Five days later, Guterres received another communication with the letterhead “Islamic Emirate of Afghanistan, Ministry of Foreign Affairs,” signed by “Ameer Khan Muttaqi” as “Minister of Foreign Affairs,” requesting to participate in the UN gathering of world leaders, when Afghanistan is scheduled to give a speech on September 27.
Muttaqi said in the letter that former Afghan President Ghani had been “ousted” and that countries across the world “no longer recognise him as president”. Therefore, Isaczai no longer represents Afghanistan, Muttaqi added in the letter.
In the letter, the Taliban said it was nominating a new UN permanent representative, Mohammad Suhail Shaheen, who has been a spokesman for the Taliban during peace negotiations in Qatar.

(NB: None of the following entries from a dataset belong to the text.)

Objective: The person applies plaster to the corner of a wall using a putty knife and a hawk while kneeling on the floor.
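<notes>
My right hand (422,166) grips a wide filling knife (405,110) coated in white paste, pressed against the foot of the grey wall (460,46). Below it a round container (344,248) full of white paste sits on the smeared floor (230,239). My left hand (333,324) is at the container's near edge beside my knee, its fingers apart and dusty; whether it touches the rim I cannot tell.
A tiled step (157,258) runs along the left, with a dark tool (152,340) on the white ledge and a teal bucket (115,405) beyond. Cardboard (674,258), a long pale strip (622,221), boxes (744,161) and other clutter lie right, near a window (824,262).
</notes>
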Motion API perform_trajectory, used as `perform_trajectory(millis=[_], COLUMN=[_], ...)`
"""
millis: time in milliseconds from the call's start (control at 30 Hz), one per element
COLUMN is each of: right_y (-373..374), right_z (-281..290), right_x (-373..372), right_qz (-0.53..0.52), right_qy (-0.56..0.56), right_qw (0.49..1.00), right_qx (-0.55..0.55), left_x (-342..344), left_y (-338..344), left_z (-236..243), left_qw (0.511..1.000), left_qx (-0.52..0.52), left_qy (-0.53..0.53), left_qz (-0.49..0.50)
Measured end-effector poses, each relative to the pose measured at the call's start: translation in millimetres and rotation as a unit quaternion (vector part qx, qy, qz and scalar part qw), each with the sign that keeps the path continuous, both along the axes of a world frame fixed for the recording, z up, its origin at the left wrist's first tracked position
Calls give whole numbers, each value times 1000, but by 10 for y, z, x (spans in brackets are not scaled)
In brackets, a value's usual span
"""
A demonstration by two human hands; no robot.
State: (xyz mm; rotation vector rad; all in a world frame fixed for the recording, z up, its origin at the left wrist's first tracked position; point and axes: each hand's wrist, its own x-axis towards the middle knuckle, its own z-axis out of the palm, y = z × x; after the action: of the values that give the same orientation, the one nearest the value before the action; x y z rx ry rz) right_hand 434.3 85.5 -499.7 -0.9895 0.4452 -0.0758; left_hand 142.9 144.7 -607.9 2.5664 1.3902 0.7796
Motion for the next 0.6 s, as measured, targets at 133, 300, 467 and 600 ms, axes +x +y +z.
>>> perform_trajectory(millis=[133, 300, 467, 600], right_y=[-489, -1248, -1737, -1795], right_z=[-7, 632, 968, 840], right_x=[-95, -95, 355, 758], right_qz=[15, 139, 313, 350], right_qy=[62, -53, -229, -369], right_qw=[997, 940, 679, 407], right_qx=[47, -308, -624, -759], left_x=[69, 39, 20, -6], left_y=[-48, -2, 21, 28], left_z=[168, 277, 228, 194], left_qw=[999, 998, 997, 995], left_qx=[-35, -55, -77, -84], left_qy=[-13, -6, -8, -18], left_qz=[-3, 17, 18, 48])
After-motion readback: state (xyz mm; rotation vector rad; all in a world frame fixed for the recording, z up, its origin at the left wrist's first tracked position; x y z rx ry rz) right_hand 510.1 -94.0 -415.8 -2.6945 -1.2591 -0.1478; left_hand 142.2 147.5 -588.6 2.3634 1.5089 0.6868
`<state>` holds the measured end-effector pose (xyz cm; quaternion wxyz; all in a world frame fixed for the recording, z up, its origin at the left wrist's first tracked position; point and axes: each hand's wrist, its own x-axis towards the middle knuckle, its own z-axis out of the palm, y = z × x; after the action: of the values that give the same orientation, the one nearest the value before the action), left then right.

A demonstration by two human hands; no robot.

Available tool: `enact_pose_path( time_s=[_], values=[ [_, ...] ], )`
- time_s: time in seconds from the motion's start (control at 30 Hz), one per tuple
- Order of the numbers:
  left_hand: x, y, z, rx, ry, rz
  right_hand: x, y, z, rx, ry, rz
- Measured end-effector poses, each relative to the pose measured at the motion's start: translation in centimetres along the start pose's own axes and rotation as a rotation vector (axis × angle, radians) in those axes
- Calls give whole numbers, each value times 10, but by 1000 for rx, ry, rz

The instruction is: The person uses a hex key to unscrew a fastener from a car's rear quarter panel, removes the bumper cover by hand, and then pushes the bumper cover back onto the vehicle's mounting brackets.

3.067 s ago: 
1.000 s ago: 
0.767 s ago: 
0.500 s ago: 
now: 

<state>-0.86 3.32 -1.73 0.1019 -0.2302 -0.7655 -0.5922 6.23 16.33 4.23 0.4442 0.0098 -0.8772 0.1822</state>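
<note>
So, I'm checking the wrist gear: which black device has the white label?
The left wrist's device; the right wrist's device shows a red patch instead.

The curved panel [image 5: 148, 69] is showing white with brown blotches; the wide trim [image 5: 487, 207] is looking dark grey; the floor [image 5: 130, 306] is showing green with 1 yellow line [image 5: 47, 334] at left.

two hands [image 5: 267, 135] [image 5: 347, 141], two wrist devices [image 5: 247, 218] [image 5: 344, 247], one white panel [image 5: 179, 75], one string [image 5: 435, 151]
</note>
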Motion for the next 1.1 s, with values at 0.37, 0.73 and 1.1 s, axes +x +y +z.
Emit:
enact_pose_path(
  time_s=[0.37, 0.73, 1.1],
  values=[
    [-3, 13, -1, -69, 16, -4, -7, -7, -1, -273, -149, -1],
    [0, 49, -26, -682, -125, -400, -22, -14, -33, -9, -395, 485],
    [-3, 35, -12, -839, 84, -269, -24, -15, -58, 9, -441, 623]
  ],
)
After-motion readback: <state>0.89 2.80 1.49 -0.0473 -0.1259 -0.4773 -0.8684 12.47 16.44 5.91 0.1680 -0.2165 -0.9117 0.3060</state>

In cases of disputes over seats at the United Nations, the UNGA’s nine-member credentials committee must meet to make a decision.
Senior US State Department officials told The Associated Press that they were aware of the Taliban’s request but they would not predict how that panel might rule.
However, one of the officials said the committee “would take some time to deliberate,” suggesting the Taliban’s envoy would not be able to speak on this occasion.
During the Taliban’s rule between 1996 and 2001, the UN had refused to recognise its government. Instead, it gave Afghanistan’s seat to the previous government of President Burhanuddin Rabbani.
The Taliban has said it wants international recognition and financial help to rebuild the war-battered country, but the makeup of the new Taliban government poses a dilemma for the UN.
Several of the interim ministers are on the UN’s blacklist of international “terrorists and funders of terrorism”.
The Taliban has accused the US of violating the 2020 Doha Agreement, as it demanded that its leaders should be taken off the “terror” list. The agreement also paved the way for the withdrawal of the US-led foreign forces in exchange for security guarantees from the Taliban.
The Taliban government expanded its interim cabinet by naming deputy ministers on Tuesday, doubling down on a hardline, all-male cabinet despite an international outcry.